I’m proud to be working with this C-VBP-Network in challenging power structures which constrain ethical practice and collaborating with those who have lived experience of mental distress to seek positive change.
Amy Johnston
Conjoint Senior Lecturer, School of Nursing, Midwifery and Social Work, University of Queensland
Dr Amy Johnston currently holds a conjoint senior research fellow/senior lecturer position between Metro South Hospital & Health Service, Department of Emergency Medicine (based at Princess Alexandra hospital) and School of Nursing, Midwifery and Social Work. Her teaching role is centred on the Masters of Nursing studies (for registration). For the past 4 years she worked across the academic and healthcare environments to conduct her own research as well as supporting clinicians to develop the skills and confidence to participate in, and conduct research projects relevant to their clinical work. Amy is a neurobiologist and nurse with extensive teaching and research experience and a particular interest in Emergency Department service delivery and patient flow.
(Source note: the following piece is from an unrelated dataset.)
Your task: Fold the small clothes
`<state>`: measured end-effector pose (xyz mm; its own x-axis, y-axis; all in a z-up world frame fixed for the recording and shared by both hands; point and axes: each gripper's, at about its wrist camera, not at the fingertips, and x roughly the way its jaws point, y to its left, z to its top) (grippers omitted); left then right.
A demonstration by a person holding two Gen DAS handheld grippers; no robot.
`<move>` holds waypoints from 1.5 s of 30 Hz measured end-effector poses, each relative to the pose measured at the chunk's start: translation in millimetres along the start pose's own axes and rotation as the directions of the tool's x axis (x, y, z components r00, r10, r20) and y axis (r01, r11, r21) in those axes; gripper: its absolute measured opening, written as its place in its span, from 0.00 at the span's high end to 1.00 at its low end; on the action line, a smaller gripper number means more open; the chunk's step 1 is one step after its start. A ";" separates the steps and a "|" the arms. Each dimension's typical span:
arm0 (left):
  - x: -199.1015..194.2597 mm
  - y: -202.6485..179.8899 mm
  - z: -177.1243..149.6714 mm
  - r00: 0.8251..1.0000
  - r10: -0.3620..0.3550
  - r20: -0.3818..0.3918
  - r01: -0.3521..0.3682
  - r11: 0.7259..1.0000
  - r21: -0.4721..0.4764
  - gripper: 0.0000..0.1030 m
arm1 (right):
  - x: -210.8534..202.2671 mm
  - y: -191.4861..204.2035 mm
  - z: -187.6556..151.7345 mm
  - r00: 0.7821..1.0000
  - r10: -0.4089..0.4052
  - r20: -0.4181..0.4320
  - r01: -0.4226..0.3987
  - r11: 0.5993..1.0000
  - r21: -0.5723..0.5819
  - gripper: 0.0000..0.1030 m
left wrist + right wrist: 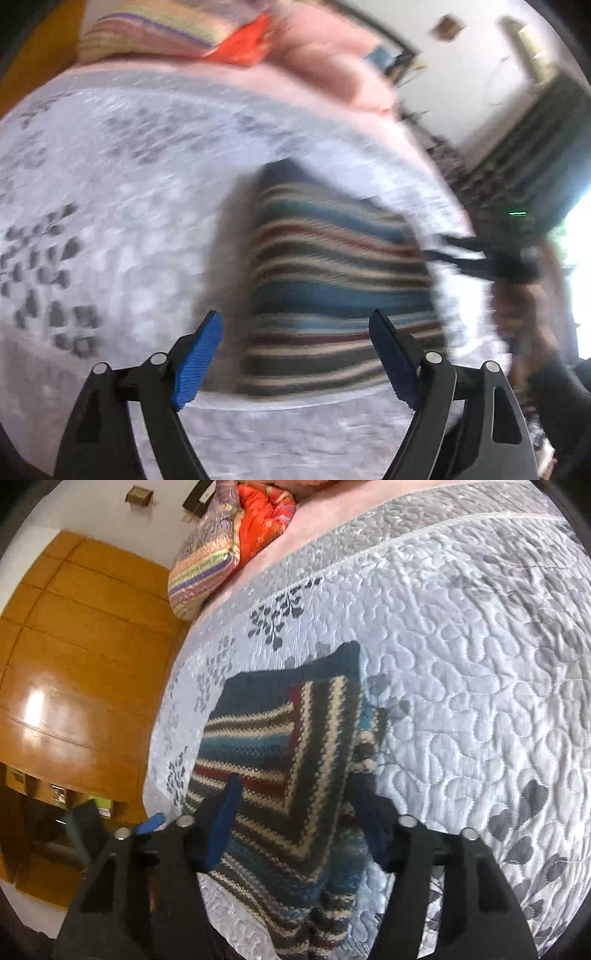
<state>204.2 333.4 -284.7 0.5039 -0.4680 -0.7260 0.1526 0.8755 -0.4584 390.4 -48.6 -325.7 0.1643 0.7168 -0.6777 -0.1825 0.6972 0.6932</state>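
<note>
A striped knit sweater (280, 746) in blue, grey, cream and red lies partly folded on the quilted grey-white bed cover (461, 672). One striped flap is laid diagonally over its body. My right gripper (297, 821) hovers low over the near end of the sweater, open, with the knit bunched between its two fingers. The left wrist view is smeared by motion. In it the sweater (332, 280) sits just ahead of my left gripper (295, 356), which is open and holds nothing. A dark blurred shape, apparently the other gripper (487, 262), is at the sweater's right edge.
A folded multicoloured quilt (207, 557) and an orange blanket (266, 520) are stacked at the far end of the bed on pink bedding (295, 546). Glossy wooden panels (74, 672) stand beside the bed's left edge. Dark furniture (535, 147) fills the room's far side.
</note>
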 end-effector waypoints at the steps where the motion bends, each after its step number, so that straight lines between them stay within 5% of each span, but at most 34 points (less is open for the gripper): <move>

She also has an enduring interest in the scholarship of clinical learning and teaching, particularly focused on the biosciences. She has been contributing to nursing bioscience teaching for more than 25 years (since the inception of nursing degree programs in Australia). Her wide experience has helped her develop a broadening national and international profile. She has co-authored in excess of 70 publications, 100 abstracts, between awarded approximately $0.6million in grant funding, and supported 3 PhD candidates to completion with another 4 currently working towards their PhD qualifications. Her H-index is 17 (Scopus), google scholar is 21, with i10 index of 27.